Requirement — Print every record exactly, omitting none.
--- Data provided Enclosed Below ---
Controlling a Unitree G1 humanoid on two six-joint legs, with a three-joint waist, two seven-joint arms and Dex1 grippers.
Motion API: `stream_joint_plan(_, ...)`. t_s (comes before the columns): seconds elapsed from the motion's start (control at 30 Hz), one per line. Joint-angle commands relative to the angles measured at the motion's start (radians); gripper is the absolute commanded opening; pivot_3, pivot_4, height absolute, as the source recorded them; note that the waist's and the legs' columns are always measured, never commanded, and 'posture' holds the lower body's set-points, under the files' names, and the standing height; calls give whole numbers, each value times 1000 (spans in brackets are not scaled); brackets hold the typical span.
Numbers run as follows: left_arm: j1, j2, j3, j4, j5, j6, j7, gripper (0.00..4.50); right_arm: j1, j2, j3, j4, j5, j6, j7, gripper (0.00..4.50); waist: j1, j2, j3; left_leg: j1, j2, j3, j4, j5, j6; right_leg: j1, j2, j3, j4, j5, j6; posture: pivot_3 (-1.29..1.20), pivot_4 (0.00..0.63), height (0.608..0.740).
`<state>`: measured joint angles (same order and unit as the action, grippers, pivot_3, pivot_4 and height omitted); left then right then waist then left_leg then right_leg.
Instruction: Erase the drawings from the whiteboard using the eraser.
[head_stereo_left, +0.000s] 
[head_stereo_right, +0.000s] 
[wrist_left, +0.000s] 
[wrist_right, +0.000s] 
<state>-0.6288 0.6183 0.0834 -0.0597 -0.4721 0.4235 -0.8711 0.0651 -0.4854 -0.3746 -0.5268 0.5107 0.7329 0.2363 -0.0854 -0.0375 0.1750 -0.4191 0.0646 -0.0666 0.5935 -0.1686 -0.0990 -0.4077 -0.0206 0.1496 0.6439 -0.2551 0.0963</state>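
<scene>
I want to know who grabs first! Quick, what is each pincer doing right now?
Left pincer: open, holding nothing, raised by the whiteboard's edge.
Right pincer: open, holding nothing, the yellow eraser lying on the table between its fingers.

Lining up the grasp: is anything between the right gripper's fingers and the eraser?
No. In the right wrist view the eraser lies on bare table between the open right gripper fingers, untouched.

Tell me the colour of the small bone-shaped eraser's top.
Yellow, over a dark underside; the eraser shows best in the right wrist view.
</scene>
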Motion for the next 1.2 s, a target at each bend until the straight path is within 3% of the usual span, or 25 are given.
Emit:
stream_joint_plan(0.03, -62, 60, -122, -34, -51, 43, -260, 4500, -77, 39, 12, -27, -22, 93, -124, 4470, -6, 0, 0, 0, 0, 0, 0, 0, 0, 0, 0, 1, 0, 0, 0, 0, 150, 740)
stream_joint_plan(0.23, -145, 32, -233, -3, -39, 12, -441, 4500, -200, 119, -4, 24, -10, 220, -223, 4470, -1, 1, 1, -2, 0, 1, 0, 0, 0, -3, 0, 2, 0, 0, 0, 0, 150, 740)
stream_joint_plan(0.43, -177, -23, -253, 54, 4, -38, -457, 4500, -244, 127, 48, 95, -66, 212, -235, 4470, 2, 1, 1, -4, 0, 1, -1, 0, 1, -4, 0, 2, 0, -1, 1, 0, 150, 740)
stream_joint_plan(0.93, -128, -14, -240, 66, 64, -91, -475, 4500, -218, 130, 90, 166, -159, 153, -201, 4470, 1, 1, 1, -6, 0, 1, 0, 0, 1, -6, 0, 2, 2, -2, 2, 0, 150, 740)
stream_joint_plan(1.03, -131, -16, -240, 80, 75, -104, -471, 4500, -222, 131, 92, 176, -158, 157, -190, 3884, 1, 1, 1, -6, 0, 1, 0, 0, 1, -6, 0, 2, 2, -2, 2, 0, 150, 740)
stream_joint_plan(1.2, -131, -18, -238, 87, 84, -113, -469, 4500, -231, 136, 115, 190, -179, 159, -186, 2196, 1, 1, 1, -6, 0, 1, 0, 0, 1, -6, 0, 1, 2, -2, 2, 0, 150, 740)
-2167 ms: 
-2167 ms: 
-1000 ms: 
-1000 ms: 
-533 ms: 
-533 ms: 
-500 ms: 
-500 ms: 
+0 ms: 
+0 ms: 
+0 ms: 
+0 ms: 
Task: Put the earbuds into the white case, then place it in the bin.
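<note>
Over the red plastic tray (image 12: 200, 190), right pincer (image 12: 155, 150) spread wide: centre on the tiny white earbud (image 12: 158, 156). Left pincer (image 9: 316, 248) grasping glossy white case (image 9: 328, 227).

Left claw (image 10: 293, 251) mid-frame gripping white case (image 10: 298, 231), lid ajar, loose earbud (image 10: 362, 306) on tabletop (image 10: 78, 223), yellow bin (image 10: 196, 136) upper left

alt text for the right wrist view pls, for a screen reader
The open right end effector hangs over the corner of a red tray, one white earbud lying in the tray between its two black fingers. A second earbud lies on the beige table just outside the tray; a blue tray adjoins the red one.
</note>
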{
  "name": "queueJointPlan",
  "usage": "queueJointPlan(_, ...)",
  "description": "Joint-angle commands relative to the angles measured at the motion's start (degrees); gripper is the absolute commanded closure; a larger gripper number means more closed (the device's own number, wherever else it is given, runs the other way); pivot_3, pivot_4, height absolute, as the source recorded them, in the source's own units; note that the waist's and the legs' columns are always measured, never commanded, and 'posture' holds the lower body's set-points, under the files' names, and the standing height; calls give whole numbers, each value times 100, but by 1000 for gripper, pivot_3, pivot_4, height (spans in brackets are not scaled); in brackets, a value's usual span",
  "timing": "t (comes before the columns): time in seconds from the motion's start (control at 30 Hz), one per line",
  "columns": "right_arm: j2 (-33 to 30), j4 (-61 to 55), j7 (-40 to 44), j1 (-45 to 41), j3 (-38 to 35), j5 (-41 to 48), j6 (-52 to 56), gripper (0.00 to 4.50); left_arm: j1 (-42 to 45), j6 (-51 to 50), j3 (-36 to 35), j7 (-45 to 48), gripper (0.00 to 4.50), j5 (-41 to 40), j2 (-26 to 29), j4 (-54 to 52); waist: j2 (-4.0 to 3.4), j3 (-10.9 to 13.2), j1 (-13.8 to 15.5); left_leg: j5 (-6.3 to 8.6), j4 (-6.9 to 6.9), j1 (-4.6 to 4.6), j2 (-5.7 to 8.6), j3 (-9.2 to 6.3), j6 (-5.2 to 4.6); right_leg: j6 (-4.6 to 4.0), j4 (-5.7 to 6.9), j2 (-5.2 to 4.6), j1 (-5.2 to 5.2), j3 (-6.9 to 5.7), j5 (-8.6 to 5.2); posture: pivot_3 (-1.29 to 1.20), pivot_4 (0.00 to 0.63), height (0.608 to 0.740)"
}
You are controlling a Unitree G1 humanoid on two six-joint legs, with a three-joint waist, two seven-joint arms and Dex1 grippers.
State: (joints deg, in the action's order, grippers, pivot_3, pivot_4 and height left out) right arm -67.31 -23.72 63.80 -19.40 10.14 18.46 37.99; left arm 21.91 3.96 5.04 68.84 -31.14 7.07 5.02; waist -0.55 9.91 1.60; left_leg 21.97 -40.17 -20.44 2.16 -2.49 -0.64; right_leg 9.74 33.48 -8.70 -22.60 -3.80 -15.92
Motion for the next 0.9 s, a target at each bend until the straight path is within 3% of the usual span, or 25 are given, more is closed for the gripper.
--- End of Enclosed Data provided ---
Response box —
Controlling a Unitree G1 humanoid on two six-joint legs, with a three-joint waist, two seven-joint arms and Dex1 grippers.
Motion API: `stream_joint_plan(_, ...)`. t_s (comes before the columns): seconds elapsed from the motion's start (control at 30 Hz), one per line. Joint-angle commands relative to the angles measured at the motion's start (radians); gripper is the absolute commanded opening; pivot_3, pivot_4, height absolute, as the source recorded them; note that the waist's and the legs' columns are always measured, never commanded, and 'posture' holds the lower body's set-points, under the files' names, and the standing height; calls give whole numbers, each value times 1000 (spans in brackets are not scaled); brackets hold the typical span.
Numbers run as follows: left_arm: j1, j2, j3, j4, j5, j6, j7, gripper (0.00..4.50); right_arm: j1, j2, j3, j4, j5, j6, j7, gripper (0.00..4.50); waist: j1, j2, j3; left_leg: j1, j2, j3, j4, j5, j6; right_leg: j1, j2, j3, j4, j5, j6; posture: pivot_3 (-1.29..1.20), pivot_4 (0.00..0.63), height (0.608..0.740).
`<state>`: measured joint angles (same order and unit as the action, grippers, pivot_3, pivot_4 and height omitted); left then right then waist then left_leg then right_leg.
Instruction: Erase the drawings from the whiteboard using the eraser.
[head_stereo_left, +0.000s] 
[head_stereo_right, +0.000s] 
[wrist_left, +0.000s] 
[wrist_right, +0.000s] 
<state>-0.6288 0.6183 0.0834 -0.0597 -0.4721 0.4235 -0.8711 0.0651 -0.4854 -0.3746 -0.5268 0.5107 0.7329 0.2363 -0.0854 -0.0375 0.1750 -0.4191 0.0646 -0.0666 0.5935 -0.1686 -0.0990 -0.4077 -0.0206 0.1496 0.6439 -0.2551 0.0963</state>
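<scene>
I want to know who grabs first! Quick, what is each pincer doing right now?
Left pincer: open, holding nothing, raised by the whiteboard's edge.
Right pincer: open, holding nothing, the yellow eraser lying on the table between its fingers.

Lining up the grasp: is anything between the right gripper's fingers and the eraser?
No. In the right wrist view the eraser lies on bare table between the open right gripper fingers, untouched.

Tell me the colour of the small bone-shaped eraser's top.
Yellow, over a dark underside; the eraser shows best in the right wrist view.
</scene>
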Motion for the next 1.2 s, a target at each bend until the straight path is within 3% of the usual span, or 25 are given.
Emit:
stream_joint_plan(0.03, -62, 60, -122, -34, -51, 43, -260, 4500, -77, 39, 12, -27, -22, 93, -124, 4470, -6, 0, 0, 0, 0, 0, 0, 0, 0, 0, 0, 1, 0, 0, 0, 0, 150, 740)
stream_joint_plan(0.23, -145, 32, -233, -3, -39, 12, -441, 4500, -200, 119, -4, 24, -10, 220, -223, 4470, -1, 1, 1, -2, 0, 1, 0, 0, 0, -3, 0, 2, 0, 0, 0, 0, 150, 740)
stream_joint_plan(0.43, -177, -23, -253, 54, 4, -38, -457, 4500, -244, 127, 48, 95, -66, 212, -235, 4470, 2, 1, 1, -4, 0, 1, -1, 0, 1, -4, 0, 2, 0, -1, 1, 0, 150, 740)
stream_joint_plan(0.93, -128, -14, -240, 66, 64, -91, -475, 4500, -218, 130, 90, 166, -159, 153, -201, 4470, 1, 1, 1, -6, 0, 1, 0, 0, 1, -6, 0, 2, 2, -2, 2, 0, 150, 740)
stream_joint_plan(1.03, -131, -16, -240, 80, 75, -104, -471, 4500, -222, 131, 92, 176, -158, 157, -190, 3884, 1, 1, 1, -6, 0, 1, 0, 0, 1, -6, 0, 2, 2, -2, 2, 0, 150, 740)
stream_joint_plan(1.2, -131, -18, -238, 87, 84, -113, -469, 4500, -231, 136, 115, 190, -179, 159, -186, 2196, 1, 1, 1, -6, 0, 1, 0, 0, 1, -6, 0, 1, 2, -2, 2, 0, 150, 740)
-2167 ms: 
-2167 ms: 
-1000 ms: 
-1000 ms: 
-533 ms: 
-533 ms: 
-500 ms: 
-500 ms: 
+0 ms: 
+0 ms: 
+0 ms: 
+0 ms: 
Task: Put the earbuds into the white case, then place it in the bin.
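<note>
Over the red plastic tray (image 12: 200, 190), right pincer (image 12: 155, 150) spread wide: centre on the tiny white earbud (image 12: 158, 156). Left pincer (image 9: 316, 248) grasping glossy white case (image 9: 328, 227).

Left claw (image 10: 293, 251) mid-frame gripping white case (image 10: 298, 231), lid ajar, loose earbud (image 10: 362, 306) on tabletop (image 10: 78, 223), yellow bin (image 10: 196, 136) upper left

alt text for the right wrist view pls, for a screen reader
The open right end effector hangs over the corner of a red tray, one white earbud lying in the tray between its two black fingers. A second earbud lies on the beige table just outside the tray; a blue tray adjoins the red one.
</note>
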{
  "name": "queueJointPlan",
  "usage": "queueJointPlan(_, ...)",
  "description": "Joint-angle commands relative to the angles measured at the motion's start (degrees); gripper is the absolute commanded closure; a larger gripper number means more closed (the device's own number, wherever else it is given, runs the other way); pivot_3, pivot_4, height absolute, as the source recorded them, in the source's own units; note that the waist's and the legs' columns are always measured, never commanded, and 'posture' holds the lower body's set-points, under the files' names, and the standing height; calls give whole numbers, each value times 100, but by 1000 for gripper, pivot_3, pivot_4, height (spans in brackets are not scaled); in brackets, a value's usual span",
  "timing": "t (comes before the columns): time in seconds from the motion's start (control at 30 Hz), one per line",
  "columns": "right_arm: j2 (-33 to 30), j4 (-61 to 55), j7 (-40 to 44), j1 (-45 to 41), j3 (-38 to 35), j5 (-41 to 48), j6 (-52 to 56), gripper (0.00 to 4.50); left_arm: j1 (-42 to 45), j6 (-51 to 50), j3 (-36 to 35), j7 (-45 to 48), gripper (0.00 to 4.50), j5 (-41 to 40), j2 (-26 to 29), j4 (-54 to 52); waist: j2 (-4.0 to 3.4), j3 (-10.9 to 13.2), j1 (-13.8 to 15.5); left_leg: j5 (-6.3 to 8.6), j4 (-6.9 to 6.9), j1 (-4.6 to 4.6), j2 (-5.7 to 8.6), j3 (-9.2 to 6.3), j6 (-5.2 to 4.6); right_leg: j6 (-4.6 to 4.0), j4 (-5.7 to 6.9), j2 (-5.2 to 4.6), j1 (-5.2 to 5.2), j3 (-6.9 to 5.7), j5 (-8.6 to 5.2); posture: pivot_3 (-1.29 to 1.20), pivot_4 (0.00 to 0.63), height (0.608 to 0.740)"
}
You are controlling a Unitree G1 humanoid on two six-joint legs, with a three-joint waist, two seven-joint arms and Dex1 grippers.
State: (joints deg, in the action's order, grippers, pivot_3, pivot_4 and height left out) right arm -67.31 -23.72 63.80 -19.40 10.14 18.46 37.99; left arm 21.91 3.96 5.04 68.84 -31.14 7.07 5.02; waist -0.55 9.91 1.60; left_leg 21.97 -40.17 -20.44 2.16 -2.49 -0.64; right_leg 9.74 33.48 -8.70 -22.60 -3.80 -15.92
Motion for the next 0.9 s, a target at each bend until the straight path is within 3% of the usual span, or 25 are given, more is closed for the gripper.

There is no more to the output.